### Exercise aim
Work out how many lines in the records include the word "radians", then answer with nothing but that number.

Given records Start Marker

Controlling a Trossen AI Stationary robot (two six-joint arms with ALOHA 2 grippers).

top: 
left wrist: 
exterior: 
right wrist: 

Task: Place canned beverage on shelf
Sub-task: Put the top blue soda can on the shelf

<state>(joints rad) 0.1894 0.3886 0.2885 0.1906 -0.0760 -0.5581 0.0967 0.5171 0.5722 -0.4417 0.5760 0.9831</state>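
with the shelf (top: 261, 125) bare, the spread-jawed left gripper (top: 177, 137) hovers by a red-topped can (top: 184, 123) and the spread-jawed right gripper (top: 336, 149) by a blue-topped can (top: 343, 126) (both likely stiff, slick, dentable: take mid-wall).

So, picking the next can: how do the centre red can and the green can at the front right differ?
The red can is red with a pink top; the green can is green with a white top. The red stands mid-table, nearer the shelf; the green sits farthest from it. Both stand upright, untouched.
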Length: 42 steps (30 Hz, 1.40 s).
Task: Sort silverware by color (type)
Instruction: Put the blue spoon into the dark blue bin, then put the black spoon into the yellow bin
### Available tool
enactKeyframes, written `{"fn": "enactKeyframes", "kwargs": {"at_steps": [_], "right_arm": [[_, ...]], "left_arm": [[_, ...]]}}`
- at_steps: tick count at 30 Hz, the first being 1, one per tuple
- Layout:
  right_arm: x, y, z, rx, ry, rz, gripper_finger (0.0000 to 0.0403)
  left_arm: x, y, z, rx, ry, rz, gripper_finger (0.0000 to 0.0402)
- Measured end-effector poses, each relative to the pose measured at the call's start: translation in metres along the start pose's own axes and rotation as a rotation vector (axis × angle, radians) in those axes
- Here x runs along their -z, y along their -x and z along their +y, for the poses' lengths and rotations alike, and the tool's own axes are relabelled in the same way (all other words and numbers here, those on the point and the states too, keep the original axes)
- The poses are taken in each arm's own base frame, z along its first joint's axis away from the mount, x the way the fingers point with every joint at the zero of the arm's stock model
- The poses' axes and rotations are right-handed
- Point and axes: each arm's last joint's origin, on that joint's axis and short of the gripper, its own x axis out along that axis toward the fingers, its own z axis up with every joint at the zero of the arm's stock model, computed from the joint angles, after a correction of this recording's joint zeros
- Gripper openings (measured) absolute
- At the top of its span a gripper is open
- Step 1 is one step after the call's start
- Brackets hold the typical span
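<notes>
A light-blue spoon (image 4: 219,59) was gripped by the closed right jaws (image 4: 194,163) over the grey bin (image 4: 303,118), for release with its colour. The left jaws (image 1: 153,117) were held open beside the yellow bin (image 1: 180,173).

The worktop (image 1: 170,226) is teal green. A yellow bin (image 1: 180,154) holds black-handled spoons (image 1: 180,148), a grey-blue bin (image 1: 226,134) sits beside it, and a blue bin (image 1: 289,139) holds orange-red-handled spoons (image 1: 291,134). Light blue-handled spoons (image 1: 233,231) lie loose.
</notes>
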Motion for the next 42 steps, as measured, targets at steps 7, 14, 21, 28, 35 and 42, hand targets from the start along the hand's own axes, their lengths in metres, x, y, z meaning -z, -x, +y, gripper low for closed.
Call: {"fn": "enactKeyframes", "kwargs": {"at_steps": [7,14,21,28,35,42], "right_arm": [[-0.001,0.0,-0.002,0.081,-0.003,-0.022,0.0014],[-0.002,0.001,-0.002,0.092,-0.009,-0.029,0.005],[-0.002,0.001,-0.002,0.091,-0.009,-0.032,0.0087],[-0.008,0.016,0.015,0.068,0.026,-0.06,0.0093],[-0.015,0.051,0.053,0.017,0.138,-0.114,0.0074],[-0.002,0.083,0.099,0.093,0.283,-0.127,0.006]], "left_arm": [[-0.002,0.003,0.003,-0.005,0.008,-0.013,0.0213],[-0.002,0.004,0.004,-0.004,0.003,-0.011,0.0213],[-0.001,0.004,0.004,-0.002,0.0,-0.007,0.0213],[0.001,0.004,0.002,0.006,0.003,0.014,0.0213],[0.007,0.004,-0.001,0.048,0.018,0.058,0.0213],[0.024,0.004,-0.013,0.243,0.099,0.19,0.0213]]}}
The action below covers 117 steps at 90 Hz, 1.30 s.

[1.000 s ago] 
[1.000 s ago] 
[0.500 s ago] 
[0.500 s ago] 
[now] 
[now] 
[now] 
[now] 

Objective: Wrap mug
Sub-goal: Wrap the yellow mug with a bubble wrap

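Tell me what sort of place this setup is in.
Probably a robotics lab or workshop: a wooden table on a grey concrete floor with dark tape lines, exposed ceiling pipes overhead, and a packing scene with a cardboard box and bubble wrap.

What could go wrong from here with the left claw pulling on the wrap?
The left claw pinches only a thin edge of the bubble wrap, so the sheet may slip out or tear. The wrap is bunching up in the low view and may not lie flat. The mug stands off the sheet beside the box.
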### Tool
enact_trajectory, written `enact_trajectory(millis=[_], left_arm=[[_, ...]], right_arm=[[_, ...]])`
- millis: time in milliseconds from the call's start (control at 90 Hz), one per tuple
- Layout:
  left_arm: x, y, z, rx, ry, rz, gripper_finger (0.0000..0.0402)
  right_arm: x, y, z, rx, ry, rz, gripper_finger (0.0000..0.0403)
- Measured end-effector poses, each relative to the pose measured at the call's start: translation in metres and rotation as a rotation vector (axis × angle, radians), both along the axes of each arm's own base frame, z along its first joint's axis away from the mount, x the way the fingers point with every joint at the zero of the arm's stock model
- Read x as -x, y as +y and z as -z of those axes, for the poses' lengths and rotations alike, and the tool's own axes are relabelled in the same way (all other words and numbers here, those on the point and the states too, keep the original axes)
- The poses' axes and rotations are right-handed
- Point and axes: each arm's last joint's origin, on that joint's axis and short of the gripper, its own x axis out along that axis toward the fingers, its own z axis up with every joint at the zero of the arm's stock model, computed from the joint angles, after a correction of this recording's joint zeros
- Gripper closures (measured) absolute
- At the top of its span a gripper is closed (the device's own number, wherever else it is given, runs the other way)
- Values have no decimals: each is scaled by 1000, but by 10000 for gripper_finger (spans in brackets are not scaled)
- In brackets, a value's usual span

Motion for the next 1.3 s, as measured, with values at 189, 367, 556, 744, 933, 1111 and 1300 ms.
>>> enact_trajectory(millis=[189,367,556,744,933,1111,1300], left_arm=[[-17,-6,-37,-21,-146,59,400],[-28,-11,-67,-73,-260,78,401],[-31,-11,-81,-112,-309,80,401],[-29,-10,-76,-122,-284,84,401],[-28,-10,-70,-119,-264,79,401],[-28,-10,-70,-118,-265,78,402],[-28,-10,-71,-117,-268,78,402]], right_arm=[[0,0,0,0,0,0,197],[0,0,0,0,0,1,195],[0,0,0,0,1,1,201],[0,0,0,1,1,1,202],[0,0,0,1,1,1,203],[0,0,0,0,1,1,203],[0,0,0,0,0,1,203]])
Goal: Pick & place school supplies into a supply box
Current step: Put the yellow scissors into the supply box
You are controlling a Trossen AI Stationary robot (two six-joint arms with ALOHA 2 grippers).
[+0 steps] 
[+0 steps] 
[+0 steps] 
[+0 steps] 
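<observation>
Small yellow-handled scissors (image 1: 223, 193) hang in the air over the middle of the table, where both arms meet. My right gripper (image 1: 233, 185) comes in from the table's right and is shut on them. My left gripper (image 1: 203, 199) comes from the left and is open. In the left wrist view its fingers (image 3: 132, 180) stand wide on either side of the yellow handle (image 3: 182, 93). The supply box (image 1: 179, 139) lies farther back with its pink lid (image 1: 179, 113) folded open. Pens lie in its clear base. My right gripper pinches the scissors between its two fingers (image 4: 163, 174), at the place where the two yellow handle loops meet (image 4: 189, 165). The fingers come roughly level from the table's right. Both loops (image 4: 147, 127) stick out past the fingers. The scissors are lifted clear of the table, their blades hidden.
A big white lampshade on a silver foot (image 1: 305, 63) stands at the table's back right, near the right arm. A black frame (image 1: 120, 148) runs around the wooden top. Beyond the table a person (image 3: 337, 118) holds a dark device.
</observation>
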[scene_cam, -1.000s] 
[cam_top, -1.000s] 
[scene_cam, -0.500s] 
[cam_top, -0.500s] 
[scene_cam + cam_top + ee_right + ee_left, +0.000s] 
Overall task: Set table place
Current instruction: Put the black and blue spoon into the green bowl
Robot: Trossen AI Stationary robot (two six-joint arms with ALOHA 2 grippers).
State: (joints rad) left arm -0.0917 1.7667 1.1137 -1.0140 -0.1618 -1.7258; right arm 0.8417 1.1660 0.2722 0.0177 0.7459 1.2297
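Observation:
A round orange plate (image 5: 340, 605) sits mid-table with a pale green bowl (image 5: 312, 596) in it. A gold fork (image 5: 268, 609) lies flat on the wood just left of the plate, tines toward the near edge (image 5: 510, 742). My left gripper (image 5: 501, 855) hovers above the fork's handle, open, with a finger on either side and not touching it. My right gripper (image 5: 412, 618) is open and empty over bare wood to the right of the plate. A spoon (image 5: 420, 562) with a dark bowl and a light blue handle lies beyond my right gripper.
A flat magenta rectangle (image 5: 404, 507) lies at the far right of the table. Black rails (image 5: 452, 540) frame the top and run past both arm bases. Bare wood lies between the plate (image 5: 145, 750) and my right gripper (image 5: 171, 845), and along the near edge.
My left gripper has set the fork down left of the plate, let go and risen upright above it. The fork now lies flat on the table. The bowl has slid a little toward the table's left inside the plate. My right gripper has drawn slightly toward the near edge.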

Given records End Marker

### Problem solution
2